Friday, July 18, 2014

Schools Dispense With History in Favor of Political Correctness

Former Soviet leader Vladimir Lenin once said, “Give me four years to teach the children and the seed I have sown will never be uprooted.” Lenin understood how important education is to a young person’s worldview, and how intractable ideas can become. Lenin used education to the fullest, as do his heirs in the West.

The cultural revolution of the 1960s remains very much with us. In the last 50 years it has chipped away at the foundations of our nation, little by little, relentlessly, with an agenda of fundamentally changing this society. The nation of Barack Obama is no longer that of John F. Kennedy.

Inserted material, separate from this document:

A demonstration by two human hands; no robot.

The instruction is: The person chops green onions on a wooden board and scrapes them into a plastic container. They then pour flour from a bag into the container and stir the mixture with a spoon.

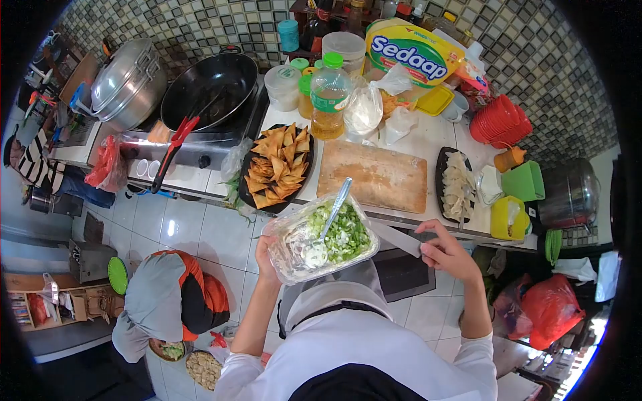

One institution that has undergone immense change is the public education system. Formerly, public schools were dedicated to educating youths and imparting in them an understanding of the history of America, its uniqueness in history and a knowledge and appreciation of the natural rights guaranteed by our Founding documents. Until socialism arrived, these had always been considered the acme of political philosophy and government organization. The goal was to prepare graduates as good citizens and informed voters.

But the Left has so completely changed both public schools and colleges that they have almost no relation to their earlier selves. The term “political correctness” originated in the old Soviet Union. It was used to control people’s speech and, ultimately, their thought. Today’s schools are a study in political correctness.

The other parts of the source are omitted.